DESOTO COUNTY, Miss. (WMC) - Nearly three weeks after the start of school, some parents of virtual learning students with DeSoto County Schools are unhappy with what they’ve seen. The district said the educational method is a learning curve for all, but parents may soon see some benefits to it.
“I feel like we were sold a lemon, so to speak,” DCS parent Cassandra Wooten said.
Wooten has grown increasingly concerned about her high schooler’s education as a virtual learning student with DeSoto County Schools. She said a Virtual Learning Program Expectation and Requirements list sent to parents had her believing her daughter would have regular interaction with teachers. Part of the list says “[Instruction] could include recorded or live teaching from the classroom teacher.”
“I think there’s confusion between virtual learning and online,” Wooten said. “My idea of virtual is there’s some visual connectivity between the student and the educator. So far, there have only been assignments posted.”
Wooten said her daughter has had no live instruction from any teacher since the start of school. Some have posted prerecorded lessons.

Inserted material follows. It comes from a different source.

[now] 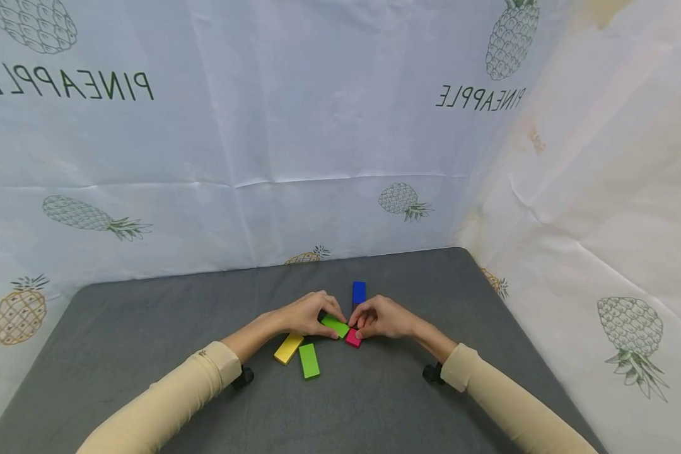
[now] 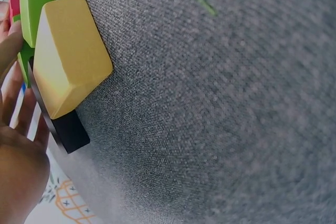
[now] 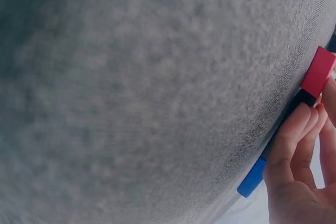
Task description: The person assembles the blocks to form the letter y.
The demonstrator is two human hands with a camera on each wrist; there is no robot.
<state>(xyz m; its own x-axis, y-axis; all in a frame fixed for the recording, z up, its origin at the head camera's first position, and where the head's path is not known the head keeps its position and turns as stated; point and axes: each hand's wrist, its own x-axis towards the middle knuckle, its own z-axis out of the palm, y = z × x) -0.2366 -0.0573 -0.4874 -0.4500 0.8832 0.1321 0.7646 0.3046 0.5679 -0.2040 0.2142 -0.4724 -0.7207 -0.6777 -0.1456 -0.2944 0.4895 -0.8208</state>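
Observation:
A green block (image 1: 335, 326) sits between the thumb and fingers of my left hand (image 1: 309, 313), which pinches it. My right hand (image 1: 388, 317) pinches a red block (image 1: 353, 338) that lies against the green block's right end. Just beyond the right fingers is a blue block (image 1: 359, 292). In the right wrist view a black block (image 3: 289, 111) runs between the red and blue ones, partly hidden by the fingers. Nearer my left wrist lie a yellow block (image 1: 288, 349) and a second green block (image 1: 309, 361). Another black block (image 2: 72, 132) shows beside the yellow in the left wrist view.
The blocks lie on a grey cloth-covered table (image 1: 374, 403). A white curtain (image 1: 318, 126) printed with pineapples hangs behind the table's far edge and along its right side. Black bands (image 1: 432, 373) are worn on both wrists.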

She said questions emailed to teachers take hours for a response.
“That’s during the same time of day teachers are actually teaching in the classroom,” Superintendent Cory Uselton told WMC Action News 5 last week. “So it has put a bigger burden on our teachers.”
No one from DCS was available to speak to us on camera Thursday, but in previous interviews since school began, Superintendent Cory Uselton has said the asynchronous learning model works for some families.
“It works well for a lot of parents who work during the day and come home in the evenings to help their child with the assignments, but there’s pros and cons to both sides,” Uselton said.
In a previous email from DCS sent to WMC Action News 5 about parents’ concerns about the lack of a definitive schedule and attendance, the district sent this response:
“For Asynchronous Online Mode, the weekly minimum requirement is to have an interaction via video, phone call, etc. with students at least once a week. This time will be scheduled by the teachers during the traditional school day.”
Wooten said her child has had one phone call with three teachers since the start of school.
“I sympathize with the schools, educators and the district, but I sympathize with my child more,” Wooten said.
Parents can reevaluate their decision of in-person or virtual learning after the first nine weeks of school and switch their decision if they would like.